─── Information supplied
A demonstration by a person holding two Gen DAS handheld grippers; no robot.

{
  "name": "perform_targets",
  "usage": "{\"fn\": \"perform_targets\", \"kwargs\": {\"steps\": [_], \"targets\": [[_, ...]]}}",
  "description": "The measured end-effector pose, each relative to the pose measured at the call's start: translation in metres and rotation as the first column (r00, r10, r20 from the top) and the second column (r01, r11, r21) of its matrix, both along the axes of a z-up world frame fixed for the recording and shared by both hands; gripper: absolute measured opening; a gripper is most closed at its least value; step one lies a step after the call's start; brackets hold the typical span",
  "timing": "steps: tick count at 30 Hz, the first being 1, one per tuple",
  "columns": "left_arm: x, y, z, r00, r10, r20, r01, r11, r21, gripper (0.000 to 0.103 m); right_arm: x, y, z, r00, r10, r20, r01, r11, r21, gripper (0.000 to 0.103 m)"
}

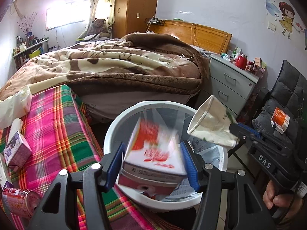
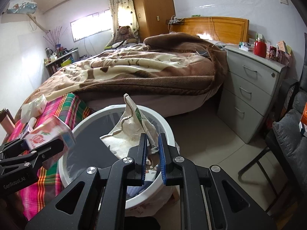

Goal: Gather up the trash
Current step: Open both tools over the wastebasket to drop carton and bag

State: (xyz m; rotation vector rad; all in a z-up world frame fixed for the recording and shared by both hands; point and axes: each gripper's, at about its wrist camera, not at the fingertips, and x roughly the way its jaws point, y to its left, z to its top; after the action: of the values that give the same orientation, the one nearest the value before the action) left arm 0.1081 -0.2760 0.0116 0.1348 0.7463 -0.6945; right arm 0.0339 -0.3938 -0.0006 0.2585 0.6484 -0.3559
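On the plaid-covered bench (image 1: pixel 57 126) to the left of the left gripper's jaws more litter waits: a red can (image 1: pixel 21 199) lying on its side, a small purple carton (image 1: pixel 17 151) and crumpled white tissue (image 1: pixel 14 105). The left gripper (image 1: pixel 151 164) has its jaws apart with a red-and-white drink carton (image 1: pixel 151 153) between them; the carton is motion-blurred and tilted, and whether the blue pads (image 1: pixel 189 164) touch it I cannot tell, so it looks to be on its way out. The white trash bin (image 1: pixel 122 122) lies directly ahead of and below those jaws, its dark liner open under the carton, so I judge the drop needs no further reach. The carton's long axis runs away from the jaws toward the bin's far rim. To the right, the right gripper (image 2: pixel 152 153) has its jaws clamped on the crumpled edge of a flattened white paper bag (image 2: pixel 130 134) with a green mark, held upright over the same bin; its long axis points up and away. Both hands are at the bin; the left seems first to release.
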Motion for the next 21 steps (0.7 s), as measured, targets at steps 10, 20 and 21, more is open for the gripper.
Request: {"fn": "perform_targets", "kwargs": {"steps": [10,20,21], "targets": [[0.002,0.003,0.002,1.000,0.003,-0.007,-0.003,1.000,-0.013,0.082,0.003,0.003,-0.001,0.999,0.030,-0.032,-0.031,0.999,-0.013,0.017],[-0.003,0.021,0.011,1.000,0.028,0.015,-0.027,0.999,-0.033,0.082,0.002,0.012,0.007,0.999,0.046,-0.009,-0.046,0.999,-0.018,0.029],[-0.004,0.024,0.012,0.999,0.031,0.018,-0.030,0.999,-0.035,0.082,0.002,0.013,0.008,0.999,0.049,-0.006,-0.049,0.999,-0.022,0.029]]}}
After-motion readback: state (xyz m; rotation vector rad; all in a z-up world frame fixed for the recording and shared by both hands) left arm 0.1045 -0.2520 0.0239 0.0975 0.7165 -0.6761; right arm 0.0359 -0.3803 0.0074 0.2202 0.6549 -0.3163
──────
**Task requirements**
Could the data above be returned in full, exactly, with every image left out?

**Task output**
A demonstration by a person holding two Gen DAS handheld grippers; no robot.

{
  "name": "perform_targets",
  "usage": "{\"fn\": \"perform_targets\", \"kwargs\": {\"steps\": [_], \"targets\": [[_, ...]]}}",
  "description": "The measured end-effector pose, each relative to the pose measured at the call's start: translation in metres and rotation as the first column (r00, r10, r20 from the top) and the second column (r01, r11, r21) of its matrix, both along the axes of a z-up world frame fixed for the recording and shared by both hands; gripper: absolute measured opening; a gripper is most closed at its least value; step one lies a step after the call's start; brackets hold the typical span",
  "timing": "steps: tick count at 30 Hz, the first being 1, one per tuple",
  "columns": "left_arm: x, y, z, r00, r10, r20, r01, r11, r21, gripper (0.000 to 0.103 m); right_arm: x, y, z, r00, r10, r20, r01, r11, r21, gripper (0.000 to 0.103 m)"
}


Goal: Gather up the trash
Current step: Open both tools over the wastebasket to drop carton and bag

State: (xyz m; rotation vector rad; all in a z-up world frame fixed for the recording and shared by both hands; point and axes: each gripper's, at about its wrist camera, not at the fingertips, and x roughly the way its jaws point, y to its left, z to its top; after the action: of the values that give the same orientation, the one nearest the value before the action) left arm 0.1081 -0.2760 0.0116 0.1348 0.7463 -0.6945; right arm 0.0339 -0.3938 -0.0006 0.2585 0.6484 -0.3559
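On the plaid-covered bench (image 1: pixel 57 126) to the left of the left gripper's jaws more litter waits: a red can (image 1: pixel 21 199) lying on its side, a small purple carton (image 1: pixel 17 151) and crumpled white tissue (image 1: pixel 14 105). The left gripper (image 1: pixel 151 164) has its jaws apart with a red-and-white drink carton (image 1: pixel 151 153) between them; the carton is motion-blurred and tilted, and whether the blue pads (image 1: pixel 189 164) touch it I cannot tell, so it looks to be on its way out. The white trash bin (image 1: pixel 122 122) lies directly ahead of and below those jaws, its dark liner open under the carton, so I judge the drop needs no further reach. The carton's long axis runs away from the jaws toward the bin's far rim. To the right, the right gripper (image 2: pixel 152 153) has its jaws clamped on the crumpled edge of a flattened white paper bag (image 2: pixel 130 134) with a green mark, held upright over the same bin; its long axis points up and away. Both hands are at the bin; the left seems first to release.
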Motion for the next 21 steps (0.7 s), as measured, targets at steps 10, 20 and 21, more is open for the gripper.
Request: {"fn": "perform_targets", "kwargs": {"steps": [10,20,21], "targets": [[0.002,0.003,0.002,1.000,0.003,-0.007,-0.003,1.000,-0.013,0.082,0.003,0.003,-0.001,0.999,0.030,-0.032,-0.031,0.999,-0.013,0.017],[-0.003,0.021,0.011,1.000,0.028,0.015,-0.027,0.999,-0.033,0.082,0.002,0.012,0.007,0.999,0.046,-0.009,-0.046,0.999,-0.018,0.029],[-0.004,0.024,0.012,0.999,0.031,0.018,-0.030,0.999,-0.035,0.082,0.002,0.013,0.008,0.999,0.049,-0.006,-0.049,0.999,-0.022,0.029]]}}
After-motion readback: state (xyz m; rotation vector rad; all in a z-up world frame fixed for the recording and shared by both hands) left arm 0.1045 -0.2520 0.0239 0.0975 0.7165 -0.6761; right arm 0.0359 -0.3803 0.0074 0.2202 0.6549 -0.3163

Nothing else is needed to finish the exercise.